Some experts say drug education that focuses on harm reduction techniques – designed to keep people safe when they do choose to use – could help save lives. Here's what that looks like.

Teaching safety measures for when students do choose to use

"The most important tenet of drug education is to be honest," says professor Bonnie Halpern-Felsher. "And to have a balanced perspective. We cannot lie, we cannot exaggerate to teens."

Halpern-Felsher directs Stanford University's REACH Lab, which focuses on understanding, preventing and reducing teen and young adult substance use, among other risky behaviors.

Her lab maintains a high school curriculum called Safety First (initially developed by the nonprofit Drug Policy Alliance), which encourages young people to abstain from drug use while also providing them with information to reduce their risk of addiction and death if they or their friends do choose to use. The concept is called harm reduction.

First, Halpern-Felsher says, students need to know the facts about drugs — including their benefits and their harms.

For example, opioids like fentanyl have been used safely in healthcare facilities for decades to treat patients' pain. But when used recreationally — either purposefully or unknowingly — it's extremely dangerous, because very small amounts can lead to an overdose.

Activities — not just lectures — should be used to demonstrate a lesson, Halpern-Felsher explains. The Safety First curriculum includes an activity that asks students to add sugar to one pitcher of water and salt to another.

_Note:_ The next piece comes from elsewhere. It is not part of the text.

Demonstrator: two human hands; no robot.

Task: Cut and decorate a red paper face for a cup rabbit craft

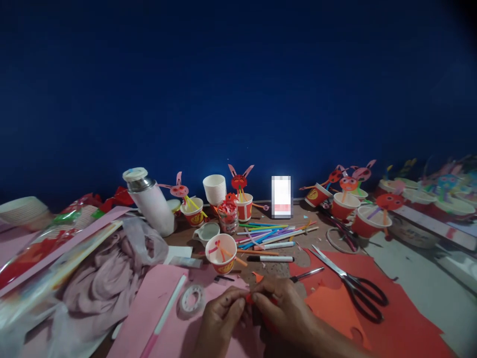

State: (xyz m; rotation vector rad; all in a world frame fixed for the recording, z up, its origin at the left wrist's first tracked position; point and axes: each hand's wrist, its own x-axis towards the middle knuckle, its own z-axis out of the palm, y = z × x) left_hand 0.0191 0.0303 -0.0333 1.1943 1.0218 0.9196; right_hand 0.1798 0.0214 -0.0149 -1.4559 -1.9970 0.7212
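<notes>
Close together at the bottom centre, both my hands pinch a small red piece (249, 298) between their fingertips. My left hand (223, 318) is closed on its left side, over pink paper (152, 293). On the right, my right hand (285, 311) is closed on the same piece, with more red showing below its fingers. A white tape roll (191, 301) lies left of my left hand. Beyond the hands stands a red and white paper cup (221, 254) with orange strips inside. Black-handled scissors (352, 283) lie open on red paper (402, 298) at the right.
Colourful sticks (268, 236), a marker (271, 259) and a pen (307, 274) lie beyond my hands. Behind them are a jar of red scraps (228, 217), a white flask (151, 204) and cups with paper animal figures (244, 206). Crumpled cloth (100, 283) is at left.
</notes>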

"You cannot see the difference. But one can and potentially will really hurt you. And this is why it's so important for you to understand that you cannot just simply pick up a drug and go ahead and use it," she says.

The curriculum also outlines safety measures for when students or their friends do choose to use drugs. Messages like:

  • If you're using drugs, the healthiest choice is to stop using, or at least cut down on how much and how often you use. 
  • Ideally, you're using drugs only as recommended by a doctor or a pharmaceutical label. But if you're not, don't take a lot of any drug. Wait and see how it affects you before taking any more. 
  • Consider your mindset before using drugs. What you're thinking and feeling before and during substance use can affect your experience. 
  • Consider the setting. Where and with whom you're using drugs can reduce your chance of injury or death. 
  • Check the substance before you use it. Testing a drug for things like fentanyl can reduce the risk of harm. But even test strips aren't always 100% accurate. 
  • Don't mix drugs. The effects from combining drugs may be stronger and more unpredictable than one drug alone, and even deadly.  
  • Know how to respond in an emergency: Spot the signs of an overdose. Call 911. Place someone on their side to prevent choking. Administer the opioid reversal medication naloxone, often sold under the brand name Narcan.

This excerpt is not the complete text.